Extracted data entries
★ ★ ★ ★

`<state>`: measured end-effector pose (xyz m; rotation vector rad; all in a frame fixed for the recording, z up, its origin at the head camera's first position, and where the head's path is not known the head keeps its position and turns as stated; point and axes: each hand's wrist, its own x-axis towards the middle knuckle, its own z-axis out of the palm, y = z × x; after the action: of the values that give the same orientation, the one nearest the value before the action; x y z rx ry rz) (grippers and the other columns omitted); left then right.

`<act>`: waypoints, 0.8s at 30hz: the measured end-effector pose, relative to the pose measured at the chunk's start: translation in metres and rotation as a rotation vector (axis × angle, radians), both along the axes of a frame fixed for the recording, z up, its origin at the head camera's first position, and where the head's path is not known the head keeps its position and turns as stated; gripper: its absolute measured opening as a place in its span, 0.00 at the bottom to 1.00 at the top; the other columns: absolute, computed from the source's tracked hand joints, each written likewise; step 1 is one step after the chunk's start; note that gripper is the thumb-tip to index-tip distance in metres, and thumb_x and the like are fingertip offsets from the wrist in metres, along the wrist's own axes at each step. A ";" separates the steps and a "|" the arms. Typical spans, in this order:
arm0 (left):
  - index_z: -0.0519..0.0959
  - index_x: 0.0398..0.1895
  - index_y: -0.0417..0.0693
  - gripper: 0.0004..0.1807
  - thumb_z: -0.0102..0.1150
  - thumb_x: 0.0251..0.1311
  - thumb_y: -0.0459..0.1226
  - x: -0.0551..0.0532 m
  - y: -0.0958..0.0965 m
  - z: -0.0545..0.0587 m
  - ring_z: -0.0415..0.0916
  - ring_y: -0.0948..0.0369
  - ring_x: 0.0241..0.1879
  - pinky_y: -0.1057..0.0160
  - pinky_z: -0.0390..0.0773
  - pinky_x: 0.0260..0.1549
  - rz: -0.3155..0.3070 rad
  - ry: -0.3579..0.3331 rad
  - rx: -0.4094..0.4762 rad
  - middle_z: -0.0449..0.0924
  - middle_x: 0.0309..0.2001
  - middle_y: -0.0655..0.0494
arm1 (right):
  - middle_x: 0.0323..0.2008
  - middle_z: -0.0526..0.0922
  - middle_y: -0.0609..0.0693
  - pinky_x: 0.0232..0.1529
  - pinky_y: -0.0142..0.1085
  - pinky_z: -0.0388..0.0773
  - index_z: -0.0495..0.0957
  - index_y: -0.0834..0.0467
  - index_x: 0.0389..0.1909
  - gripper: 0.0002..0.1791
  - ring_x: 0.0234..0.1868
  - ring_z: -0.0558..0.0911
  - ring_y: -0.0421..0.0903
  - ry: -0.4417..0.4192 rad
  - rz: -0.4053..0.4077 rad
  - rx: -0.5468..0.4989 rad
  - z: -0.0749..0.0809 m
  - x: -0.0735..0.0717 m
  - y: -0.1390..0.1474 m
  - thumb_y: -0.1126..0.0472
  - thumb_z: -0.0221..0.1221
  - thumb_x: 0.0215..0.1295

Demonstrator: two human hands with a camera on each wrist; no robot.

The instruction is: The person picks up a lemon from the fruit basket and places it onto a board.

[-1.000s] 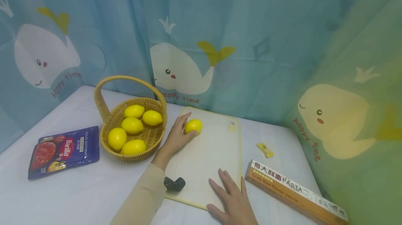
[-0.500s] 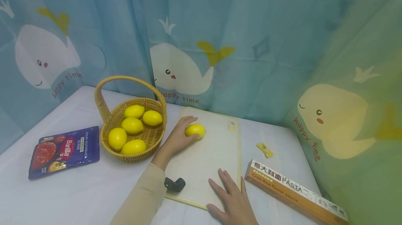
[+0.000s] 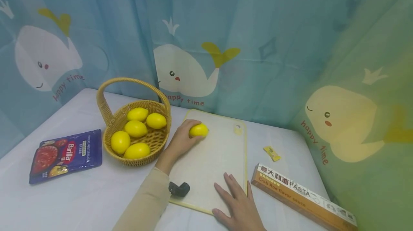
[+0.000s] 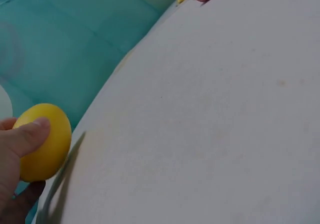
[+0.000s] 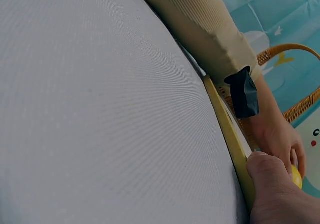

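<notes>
In the head view, my left hand (image 3: 182, 137) grips a yellow lemon (image 3: 199, 130) at the far left part of a white cutting board (image 3: 209, 163) with a yellow edge. My thumb presses one side of the lemon (image 4: 54, 144) in the left wrist view; other fingers curl behind and under it. Whether the lemon touches the board, I cannot tell. My right hand (image 3: 237, 202) rests on the board's near right corner with its fingers spread. The right wrist view shows that hand's thumb (image 5: 270, 176) at the board's yellow edge (image 5: 227, 129).
Left of the board stands a wicker basket (image 3: 155, 141) with a tall handle, holding several lemons (image 3: 136, 129). A blue Barilla pouch (image 3: 66, 155) lies farther left. To the right are a small yellow packet (image 3: 272, 154) and a long pasta box (image 3: 303, 197). Curtains (image 3: 274, 91) hang behind.
The lemon first shifted right and nearer to me, then back left and away. My left fingers have closed more around it. My right hand has stayed in place.
</notes>
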<state>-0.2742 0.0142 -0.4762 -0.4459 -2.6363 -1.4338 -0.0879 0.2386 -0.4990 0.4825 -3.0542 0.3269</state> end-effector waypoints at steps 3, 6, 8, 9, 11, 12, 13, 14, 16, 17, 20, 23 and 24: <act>0.73 0.58 0.56 0.26 0.67 0.55 0.42 -0.001 0.000 -0.002 0.67 0.60 0.63 0.56 0.64 0.66 0.002 0.015 0.007 0.70 0.60 0.60 | 0.73 0.58 0.45 0.68 0.66 0.46 0.67 0.34 0.64 0.38 0.73 0.57 0.51 0.008 0.004 0.002 -0.001 0.000 0.000 0.22 0.42 0.55; 0.73 0.58 0.55 0.26 0.66 0.55 0.42 -0.001 0.000 -0.002 0.66 0.60 0.63 0.57 0.64 0.67 -0.001 0.016 0.011 0.70 0.60 0.60 | 0.73 0.58 0.45 0.68 0.66 0.46 0.67 0.34 0.64 0.38 0.73 0.57 0.51 0.003 0.005 -0.003 -0.001 0.000 0.001 0.22 0.43 0.55; 0.73 0.59 0.55 0.26 0.66 0.55 0.42 -0.001 0.000 -0.003 0.66 0.60 0.63 0.57 0.63 0.67 -0.007 0.016 0.012 0.70 0.61 0.60 | 0.73 0.58 0.45 0.68 0.66 0.46 0.67 0.34 0.64 0.38 0.73 0.57 0.51 0.001 0.006 -0.004 -0.001 0.000 0.001 0.22 0.43 0.55; 0.73 0.59 0.56 0.26 0.66 0.55 0.42 -0.001 0.000 -0.003 0.66 0.60 0.63 0.57 0.63 0.67 -0.010 0.013 0.010 0.70 0.61 0.60 | 0.73 0.58 0.45 0.68 0.66 0.46 0.67 0.34 0.64 0.38 0.73 0.57 0.51 -0.001 0.005 -0.005 -0.001 0.000 0.001 0.22 0.43 0.55; 0.72 0.60 0.56 0.27 0.66 0.56 0.43 -0.001 0.000 -0.003 0.65 0.60 0.64 0.56 0.63 0.67 -0.023 0.010 0.007 0.69 0.62 0.60 | 0.73 0.58 0.45 0.68 0.66 0.46 0.67 0.34 0.64 0.38 0.73 0.57 0.51 -0.003 0.004 -0.003 -0.001 0.000 0.000 0.22 0.43 0.55; 0.72 0.60 0.56 0.28 0.66 0.56 0.43 -0.001 0.000 -0.003 0.65 0.60 0.64 0.56 0.63 0.67 -0.028 0.007 0.004 0.69 0.62 0.60 | 0.72 0.58 0.45 0.68 0.66 0.46 0.67 0.34 0.64 0.38 0.73 0.57 0.51 -0.003 0.003 -0.005 -0.001 0.000 0.000 0.22 0.43 0.55; 0.72 0.61 0.57 0.28 0.66 0.55 0.43 0.000 0.000 -0.003 0.65 0.59 0.64 0.56 0.63 0.67 -0.033 0.005 0.001 0.69 0.62 0.60 | 0.73 0.58 0.45 0.68 0.66 0.46 0.67 0.34 0.64 0.38 0.73 0.57 0.51 -0.004 0.002 -0.003 -0.002 0.000 0.000 0.22 0.43 0.55; 0.71 0.61 0.58 0.28 0.66 0.55 0.44 0.000 0.000 -0.002 0.65 0.60 0.64 0.56 0.63 0.67 -0.038 0.000 -0.005 0.68 0.63 0.60 | 0.73 0.58 0.45 0.68 0.66 0.46 0.67 0.34 0.64 0.38 0.73 0.57 0.51 -0.003 0.002 -0.004 -0.002 0.000 0.000 0.22 0.43 0.55; 0.71 0.62 0.59 0.28 0.65 0.56 0.44 0.000 0.000 -0.002 0.64 0.60 0.65 0.56 0.62 0.67 -0.048 -0.006 -0.015 0.68 0.63 0.61 | 0.72 0.58 0.45 0.68 0.65 0.46 0.67 0.34 0.64 0.38 0.73 0.58 0.51 0.003 0.001 0.001 -0.002 0.000 0.000 0.22 0.43 0.55; 0.71 0.62 0.59 0.28 0.65 0.56 0.45 0.000 0.000 -0.002 0.64 0.60 0.65 0.56 0.62 0.67 -0.051 -0.008 -0.019 0.67 0.63 0.61 | 0.72 0.58 0.45 0.68 0.65 0.46 0.68 0.34 0.64 0.38 0.73 0.57 0.51 0.008 0.003 -0.002 -0.002 0.000 0.000 0.22 0.44 0.55; 0.71 0.61 0.61 0.28 0.65 0.56 0.46 0.001 0.000 -0.001 0.64 0.60 0.65 0.56 0.63 0.67 -0.063 -0.017 -0.028 0.67 0.63 0.62 | 0.72 0.59 0.45 0.68 0.66 0.46 0.68 0.34 0.64 0.38 0.73 0.57 0.51 0.018 0.006 -0.002 -0.002 0.000 0.000 0.22 0.44 0.55; 0.71 0.61 0.62 0.28 0.65 0.55 0.47 0.001 0.000 0.000 0.64 0.61 0.65 0.56 0.63 0.67 -0.075 -0.021 -0.040 0.67 0.63 0.63 | 0.73 0.58 0.44 0.68 0.65 0.44 0.67 0.34 0.64 0.38 0.73 0.56 0.50 0.004 0.002 -0.008 -0.001 0.000 0.000 0.22 0.44 0.55; 0.71 0.61 0.62 0.28 0.65 0.55 0.47 0.001 0.000 0.001 0.64 0.61 0.64 0.56 0.63 0.67 -0.078 -0.021 -0.046 0.66 0.63 0.63 | 0.73 0.57 0.44 0.69 0.65 0.43 0.67 0.34 0.65 0.38 0.73 0.56 0.50 -0.003 0.000 -0.007 -0.001 0.000 0.000 0.22 0.44 0.55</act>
<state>-0.2732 0.0144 -0.4756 -0.5478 -2.7016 -1.4088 -0.0880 0.2386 -0.4998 0.4827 -3.0548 0.3391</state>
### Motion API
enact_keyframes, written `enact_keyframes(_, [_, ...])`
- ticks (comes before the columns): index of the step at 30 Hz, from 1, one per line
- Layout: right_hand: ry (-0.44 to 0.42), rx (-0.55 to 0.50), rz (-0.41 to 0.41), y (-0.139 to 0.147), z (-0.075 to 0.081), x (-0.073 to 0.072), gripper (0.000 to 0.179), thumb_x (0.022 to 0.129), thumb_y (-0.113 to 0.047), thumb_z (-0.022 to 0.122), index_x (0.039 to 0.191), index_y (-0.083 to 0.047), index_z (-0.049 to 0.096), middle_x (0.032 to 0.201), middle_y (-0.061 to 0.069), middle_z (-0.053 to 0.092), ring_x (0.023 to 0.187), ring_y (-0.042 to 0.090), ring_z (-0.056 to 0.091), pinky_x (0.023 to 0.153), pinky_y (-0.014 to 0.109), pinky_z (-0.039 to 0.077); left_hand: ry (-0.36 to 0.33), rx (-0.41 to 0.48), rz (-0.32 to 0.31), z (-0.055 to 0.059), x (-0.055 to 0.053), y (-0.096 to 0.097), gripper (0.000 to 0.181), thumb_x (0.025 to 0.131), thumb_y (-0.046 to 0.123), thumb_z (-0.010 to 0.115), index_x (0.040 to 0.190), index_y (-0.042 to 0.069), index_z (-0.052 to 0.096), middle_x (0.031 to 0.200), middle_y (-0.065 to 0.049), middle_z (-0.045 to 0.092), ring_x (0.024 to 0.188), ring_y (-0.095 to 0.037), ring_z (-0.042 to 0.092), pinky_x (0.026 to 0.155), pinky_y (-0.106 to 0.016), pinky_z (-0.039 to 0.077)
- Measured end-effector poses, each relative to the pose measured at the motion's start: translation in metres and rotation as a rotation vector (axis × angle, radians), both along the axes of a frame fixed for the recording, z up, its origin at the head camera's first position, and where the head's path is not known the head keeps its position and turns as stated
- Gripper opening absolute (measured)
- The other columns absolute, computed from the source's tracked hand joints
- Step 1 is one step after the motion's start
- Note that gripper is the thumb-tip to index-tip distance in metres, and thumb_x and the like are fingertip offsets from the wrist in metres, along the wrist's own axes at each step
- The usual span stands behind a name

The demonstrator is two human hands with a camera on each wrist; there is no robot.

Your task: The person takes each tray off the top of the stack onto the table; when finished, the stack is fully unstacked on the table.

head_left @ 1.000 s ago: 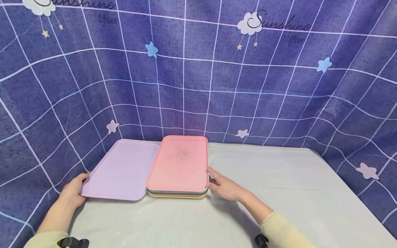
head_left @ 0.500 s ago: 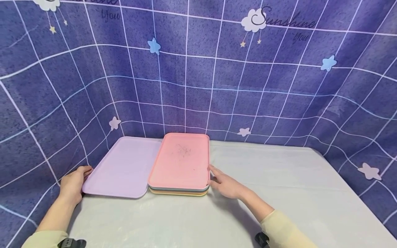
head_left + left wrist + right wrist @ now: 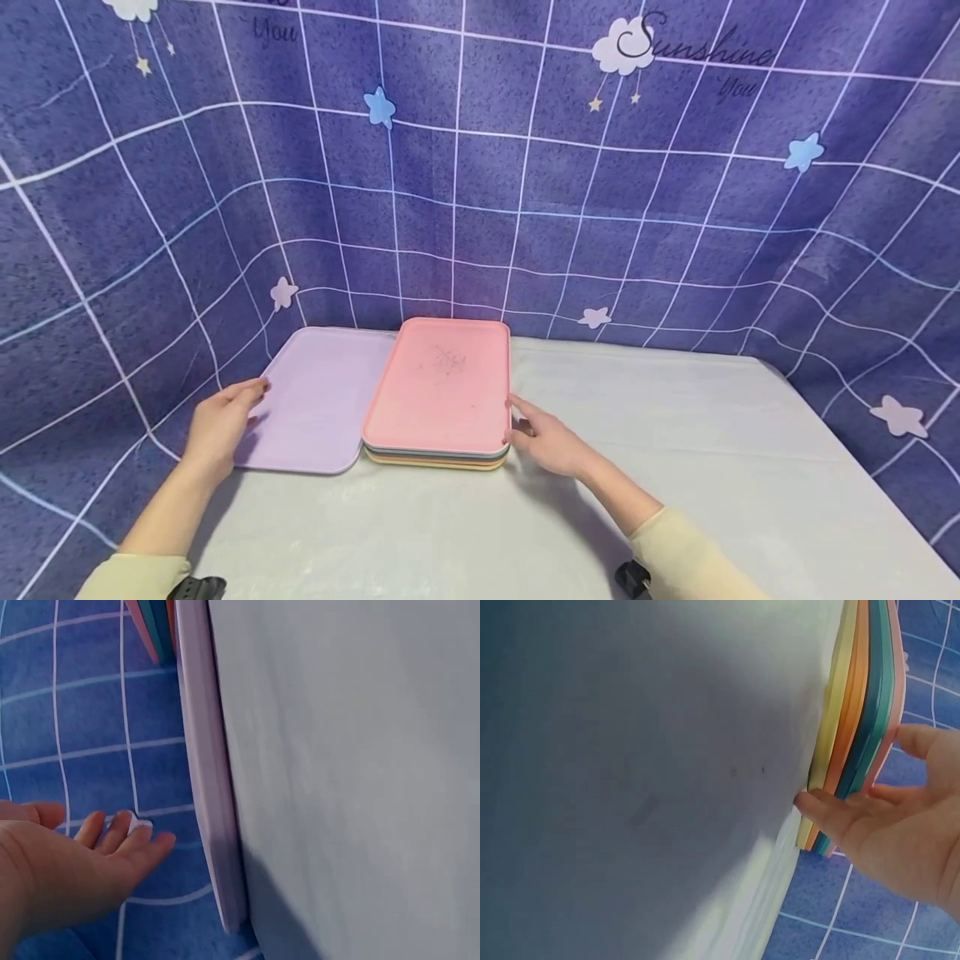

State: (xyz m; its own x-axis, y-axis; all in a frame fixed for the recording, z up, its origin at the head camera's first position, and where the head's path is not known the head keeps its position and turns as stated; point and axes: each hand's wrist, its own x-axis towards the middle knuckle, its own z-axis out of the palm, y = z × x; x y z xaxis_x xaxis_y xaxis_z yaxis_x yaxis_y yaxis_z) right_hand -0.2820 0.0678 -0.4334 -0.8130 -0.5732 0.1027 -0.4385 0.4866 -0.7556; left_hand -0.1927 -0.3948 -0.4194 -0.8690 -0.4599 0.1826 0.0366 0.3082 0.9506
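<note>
A lilac tray (image 3: pixel 322 392) lies flat at the left of the table. Right beside it a pink tray (image 3: pixel 446 383) tops a stack, whose teal, orange (image 3: pixel 849 712) and yellow edges show beneath in the right wrist view. My left hand (image 3: pixel 221 425) hovers over the lilac tray's left side with relaxed fingers; the left wrist view shows a gap between this hand (image 3: pixel 82 870) and the tray's rim. Along the stack's right side rests my right hand (image 3: pixel 551 446), its fingertips (image 3: pixel 810 801) touching the tray edges.
A white cloth covers the table (image 3: pixel 675 450), stretching to the right of the stack. Blue gridded curtain (image 3: pixel 480 167) with stars and clouds encloses the back and both sides, close behind the trays.
My left hand has let go of the lilac tray's left edge and moved up and right over it. My right hand stays at the stack. The head view has shifted slightly.
</note>
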Motion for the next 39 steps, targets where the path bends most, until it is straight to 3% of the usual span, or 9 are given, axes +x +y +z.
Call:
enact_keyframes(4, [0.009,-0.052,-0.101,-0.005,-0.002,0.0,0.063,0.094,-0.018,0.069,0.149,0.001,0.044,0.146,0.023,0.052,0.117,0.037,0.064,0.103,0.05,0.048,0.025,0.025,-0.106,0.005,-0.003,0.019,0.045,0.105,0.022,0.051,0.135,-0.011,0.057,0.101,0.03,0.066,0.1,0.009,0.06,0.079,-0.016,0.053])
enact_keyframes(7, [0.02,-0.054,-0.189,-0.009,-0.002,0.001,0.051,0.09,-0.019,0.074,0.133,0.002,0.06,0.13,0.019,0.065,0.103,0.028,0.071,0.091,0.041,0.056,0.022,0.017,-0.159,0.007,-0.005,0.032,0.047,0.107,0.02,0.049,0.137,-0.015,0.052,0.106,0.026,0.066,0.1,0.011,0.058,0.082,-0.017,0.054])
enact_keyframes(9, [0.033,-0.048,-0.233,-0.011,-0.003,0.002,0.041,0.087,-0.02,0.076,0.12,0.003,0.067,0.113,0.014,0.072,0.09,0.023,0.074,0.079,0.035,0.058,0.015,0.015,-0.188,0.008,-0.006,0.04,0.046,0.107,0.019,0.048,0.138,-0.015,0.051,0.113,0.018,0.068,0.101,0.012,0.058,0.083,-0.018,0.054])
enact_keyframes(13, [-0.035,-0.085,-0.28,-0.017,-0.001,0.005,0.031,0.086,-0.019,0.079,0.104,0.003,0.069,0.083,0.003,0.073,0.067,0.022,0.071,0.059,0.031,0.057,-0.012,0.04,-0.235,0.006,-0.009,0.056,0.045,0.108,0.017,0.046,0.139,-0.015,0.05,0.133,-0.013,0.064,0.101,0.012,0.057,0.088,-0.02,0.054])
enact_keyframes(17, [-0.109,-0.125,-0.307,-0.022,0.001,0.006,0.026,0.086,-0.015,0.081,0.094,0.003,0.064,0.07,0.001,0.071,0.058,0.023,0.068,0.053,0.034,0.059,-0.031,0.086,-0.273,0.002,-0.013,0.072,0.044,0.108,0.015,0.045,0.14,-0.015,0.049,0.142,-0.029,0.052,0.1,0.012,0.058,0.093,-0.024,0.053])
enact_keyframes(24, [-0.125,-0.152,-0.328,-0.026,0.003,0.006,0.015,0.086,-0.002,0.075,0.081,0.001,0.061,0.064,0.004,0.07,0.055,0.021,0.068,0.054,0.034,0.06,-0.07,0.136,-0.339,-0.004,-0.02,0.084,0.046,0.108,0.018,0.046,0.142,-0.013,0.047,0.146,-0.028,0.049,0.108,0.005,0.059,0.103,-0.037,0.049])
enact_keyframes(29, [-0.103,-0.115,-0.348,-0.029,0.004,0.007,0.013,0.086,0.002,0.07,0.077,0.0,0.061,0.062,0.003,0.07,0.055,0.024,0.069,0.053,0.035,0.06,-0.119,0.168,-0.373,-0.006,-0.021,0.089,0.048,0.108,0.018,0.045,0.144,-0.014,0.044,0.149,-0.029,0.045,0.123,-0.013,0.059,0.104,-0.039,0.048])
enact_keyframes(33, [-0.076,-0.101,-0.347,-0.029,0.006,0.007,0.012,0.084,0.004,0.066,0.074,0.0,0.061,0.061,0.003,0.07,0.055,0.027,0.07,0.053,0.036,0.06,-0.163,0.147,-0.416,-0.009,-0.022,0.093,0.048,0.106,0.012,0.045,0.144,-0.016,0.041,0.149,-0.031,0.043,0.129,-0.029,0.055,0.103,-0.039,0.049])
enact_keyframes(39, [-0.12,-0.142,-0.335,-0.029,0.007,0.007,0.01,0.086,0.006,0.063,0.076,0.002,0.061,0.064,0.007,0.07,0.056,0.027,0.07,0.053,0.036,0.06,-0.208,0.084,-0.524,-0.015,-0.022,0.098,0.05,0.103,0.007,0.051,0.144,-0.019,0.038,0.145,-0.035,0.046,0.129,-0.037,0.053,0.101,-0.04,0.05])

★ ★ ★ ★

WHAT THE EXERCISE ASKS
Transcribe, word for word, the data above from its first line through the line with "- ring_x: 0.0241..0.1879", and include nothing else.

SOLUTION
`<state>`: measured end-effector pose (xyz m; rotation vector rad; all in a frame fixed for the recording, z up, its origin at the head camera's first position, and where the head's path is not known the head keeps its position and turns as stated; point and axes: each hand's wrist, its own x-axis towards the middle knuckle, its own z-axis out of the palm, y = z × x; after the action: of the values that give the same orientation, the one nearest the value before the action; x y z rx ry rz) (grippers and the other columns omitted); left then right.

`<act>`: waypoints, 0.8s at 30hz: the measured end-effector pose, relative to the pose measured at the chunk's start: translation in metres and rotation as a rotation vector (axis × angle, radians), both along the axes of a frame fixed for the recording, z up, its origin at the head camera's first position, and where the head's path is not known the head keeps its position and turns as stated; gripper: its absolute measured opening as a place in its span, 0.00 at the bottom to 1.00 at the top; the other columns: absolute, computed from the source's tracked hand joints, each written likewise; step 1 is one step after the chunk's start; note that gripper is the thumb-tip to index-tip distance in metres, and thumb_x and the like are fingertip offsets from the wrist in metres, along the wrist's own axes at each step. A ";" separates the steps and a "|" the arms. Typical spans, in this order:
arm0 (left):
  - index_z: -0.0519..0.0959
  - index_x: 0.0398..0.1895
  - index_y: -0.0417..0.0693
  - gripper: 0.0004..0.1807
  - thumb_z: -0.0102..0.1150
  - thumb_x: 0.0251..0.1311
  - thumb_y: -0.0459..0.1226
  - x: -0.0551..0.0532 m
  - y: -0.0958..0.0965 m
  - z: -0.0545..0.0587 m
  - ring_z: -0.0415..0.0916
  - ring_y: -0.0948..0.0369
  - ring_x: 0.0241..0.1879

The response is now complete.